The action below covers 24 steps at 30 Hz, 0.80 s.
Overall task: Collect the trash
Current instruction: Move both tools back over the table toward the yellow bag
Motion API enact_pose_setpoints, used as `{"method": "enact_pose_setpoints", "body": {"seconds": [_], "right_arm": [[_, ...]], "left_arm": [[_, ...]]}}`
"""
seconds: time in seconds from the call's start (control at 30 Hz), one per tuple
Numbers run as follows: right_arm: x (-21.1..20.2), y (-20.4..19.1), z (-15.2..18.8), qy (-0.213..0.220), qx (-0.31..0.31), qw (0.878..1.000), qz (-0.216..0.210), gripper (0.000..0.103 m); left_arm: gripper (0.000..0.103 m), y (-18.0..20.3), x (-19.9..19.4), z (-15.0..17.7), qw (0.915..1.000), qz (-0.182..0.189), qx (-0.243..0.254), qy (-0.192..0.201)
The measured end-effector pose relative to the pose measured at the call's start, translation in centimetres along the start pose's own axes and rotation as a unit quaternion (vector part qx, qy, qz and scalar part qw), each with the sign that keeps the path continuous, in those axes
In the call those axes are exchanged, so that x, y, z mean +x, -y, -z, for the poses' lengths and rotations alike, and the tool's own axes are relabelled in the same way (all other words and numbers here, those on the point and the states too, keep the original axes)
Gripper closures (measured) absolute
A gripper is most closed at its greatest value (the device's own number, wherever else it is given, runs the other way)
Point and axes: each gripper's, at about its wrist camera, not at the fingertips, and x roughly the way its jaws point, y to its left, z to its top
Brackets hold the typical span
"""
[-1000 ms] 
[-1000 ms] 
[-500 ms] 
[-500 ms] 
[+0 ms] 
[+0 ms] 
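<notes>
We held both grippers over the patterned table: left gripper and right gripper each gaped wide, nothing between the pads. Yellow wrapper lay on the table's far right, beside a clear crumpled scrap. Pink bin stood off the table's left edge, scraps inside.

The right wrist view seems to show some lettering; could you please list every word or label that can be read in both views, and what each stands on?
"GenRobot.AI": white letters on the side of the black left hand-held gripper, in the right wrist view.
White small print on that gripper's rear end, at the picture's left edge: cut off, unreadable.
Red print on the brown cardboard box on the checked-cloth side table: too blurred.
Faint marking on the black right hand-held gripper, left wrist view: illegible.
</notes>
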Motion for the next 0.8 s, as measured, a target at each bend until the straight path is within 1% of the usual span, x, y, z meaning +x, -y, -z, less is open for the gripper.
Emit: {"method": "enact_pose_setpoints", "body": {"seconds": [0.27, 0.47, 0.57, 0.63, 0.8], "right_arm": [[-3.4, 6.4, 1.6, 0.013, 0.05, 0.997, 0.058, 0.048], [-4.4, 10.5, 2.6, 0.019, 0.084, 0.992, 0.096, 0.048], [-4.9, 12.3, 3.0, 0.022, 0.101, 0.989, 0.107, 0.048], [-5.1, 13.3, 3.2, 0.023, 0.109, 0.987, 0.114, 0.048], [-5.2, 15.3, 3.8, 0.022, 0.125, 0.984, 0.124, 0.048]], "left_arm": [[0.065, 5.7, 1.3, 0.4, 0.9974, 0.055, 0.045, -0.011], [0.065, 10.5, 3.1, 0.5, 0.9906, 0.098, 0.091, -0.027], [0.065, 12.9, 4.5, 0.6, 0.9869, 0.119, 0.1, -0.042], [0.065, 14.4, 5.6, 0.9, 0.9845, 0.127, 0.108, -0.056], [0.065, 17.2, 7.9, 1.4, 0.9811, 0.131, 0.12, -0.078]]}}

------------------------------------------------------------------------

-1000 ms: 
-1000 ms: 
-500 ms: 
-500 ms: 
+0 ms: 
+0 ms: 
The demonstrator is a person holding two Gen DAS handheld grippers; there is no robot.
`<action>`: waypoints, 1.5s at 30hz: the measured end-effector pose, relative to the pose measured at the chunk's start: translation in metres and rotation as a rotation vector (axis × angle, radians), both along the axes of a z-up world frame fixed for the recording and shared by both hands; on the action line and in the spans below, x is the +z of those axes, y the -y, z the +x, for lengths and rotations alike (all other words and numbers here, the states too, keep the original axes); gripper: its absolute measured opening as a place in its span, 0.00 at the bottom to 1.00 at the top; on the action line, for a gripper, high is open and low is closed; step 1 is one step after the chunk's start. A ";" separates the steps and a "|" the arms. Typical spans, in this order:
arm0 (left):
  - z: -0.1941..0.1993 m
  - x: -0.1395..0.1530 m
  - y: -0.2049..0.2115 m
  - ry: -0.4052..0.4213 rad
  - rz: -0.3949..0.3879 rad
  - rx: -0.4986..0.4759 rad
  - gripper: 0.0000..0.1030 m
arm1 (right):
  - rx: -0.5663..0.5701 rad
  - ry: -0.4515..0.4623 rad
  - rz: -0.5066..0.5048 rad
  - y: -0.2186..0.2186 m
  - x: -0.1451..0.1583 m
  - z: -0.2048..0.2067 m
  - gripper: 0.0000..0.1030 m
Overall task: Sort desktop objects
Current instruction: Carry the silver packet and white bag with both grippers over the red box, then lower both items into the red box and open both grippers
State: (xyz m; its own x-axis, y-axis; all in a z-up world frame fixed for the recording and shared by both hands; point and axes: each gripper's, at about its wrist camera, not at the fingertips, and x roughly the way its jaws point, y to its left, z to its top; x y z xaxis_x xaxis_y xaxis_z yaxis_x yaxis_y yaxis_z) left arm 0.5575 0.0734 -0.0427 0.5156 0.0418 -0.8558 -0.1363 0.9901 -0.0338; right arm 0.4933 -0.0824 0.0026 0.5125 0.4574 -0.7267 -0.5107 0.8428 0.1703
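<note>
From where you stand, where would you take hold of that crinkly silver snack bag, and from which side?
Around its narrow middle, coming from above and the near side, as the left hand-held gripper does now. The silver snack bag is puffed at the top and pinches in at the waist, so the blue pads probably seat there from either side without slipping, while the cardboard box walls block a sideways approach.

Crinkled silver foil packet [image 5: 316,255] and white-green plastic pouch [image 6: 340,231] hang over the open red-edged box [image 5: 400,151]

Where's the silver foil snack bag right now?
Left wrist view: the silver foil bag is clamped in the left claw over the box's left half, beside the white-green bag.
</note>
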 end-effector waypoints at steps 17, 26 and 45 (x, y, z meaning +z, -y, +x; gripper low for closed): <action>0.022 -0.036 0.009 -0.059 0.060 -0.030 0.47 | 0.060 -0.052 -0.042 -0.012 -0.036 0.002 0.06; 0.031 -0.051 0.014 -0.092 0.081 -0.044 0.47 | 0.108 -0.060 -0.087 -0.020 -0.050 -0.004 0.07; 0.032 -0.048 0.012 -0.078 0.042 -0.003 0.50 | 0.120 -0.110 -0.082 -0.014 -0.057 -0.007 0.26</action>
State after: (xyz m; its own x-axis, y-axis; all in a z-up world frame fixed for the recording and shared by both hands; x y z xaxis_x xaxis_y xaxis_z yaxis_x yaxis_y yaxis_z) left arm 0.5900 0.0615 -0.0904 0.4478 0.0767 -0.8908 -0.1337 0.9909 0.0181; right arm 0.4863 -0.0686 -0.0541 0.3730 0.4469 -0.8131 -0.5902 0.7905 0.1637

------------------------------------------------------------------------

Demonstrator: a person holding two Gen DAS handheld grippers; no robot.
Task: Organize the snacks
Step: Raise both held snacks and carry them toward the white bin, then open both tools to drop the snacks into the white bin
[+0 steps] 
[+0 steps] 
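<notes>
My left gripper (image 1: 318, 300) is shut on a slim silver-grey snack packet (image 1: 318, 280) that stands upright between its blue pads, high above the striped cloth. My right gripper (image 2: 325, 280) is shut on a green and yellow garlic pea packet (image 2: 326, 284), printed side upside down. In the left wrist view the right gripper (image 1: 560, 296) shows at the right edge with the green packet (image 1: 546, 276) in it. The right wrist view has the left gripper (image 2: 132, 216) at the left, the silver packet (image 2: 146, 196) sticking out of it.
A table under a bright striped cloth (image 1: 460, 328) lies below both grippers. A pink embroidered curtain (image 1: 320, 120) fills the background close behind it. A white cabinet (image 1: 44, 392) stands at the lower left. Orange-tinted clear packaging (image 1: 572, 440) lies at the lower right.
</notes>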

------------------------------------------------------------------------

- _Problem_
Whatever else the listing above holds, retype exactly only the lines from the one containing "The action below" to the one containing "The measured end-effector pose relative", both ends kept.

- _Answer section_
The action below covers 24 steps at 30 Hz, 0.80 s.
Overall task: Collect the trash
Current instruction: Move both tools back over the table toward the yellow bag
Motion API enact_pose_setpoints, used as `{"method": "enact_pose_setpoints", "body": {"seconds": [_], "right_arm": [[_, ...]], "left_arm": [[_, ...]]}}`
"""
seconds: time in seconds from the call's start (control at 30 Hz), one per tuple
Numbers run as follows: right_arm: x (-21.1..20.2), y (-20.4..19.1), z (-15.2..18.8), qy (-0.213..0.220), qx (-0.31..0.31), qw (0.878..1.000), qz (-0.216..0.210), gripper (0.000..0.103 m); left_arm: gripper (0.000..0.103 m), y (-18.0..20.3), x (-19.9..19.4), z (-15.0..17.7), qw (0.915..1.000), qz (-0.182..0.189), qx (-0.243..0.254), qy (-0.192..0.201)
The measured end-effector pose relative to the pose measured at the call's start, translation in centimetres along the start pose's own axes and rotation as a unit quaternion (vector part qx, qy, qz and scalar part qw), each with the sign that keeps the path continuous, in those axes

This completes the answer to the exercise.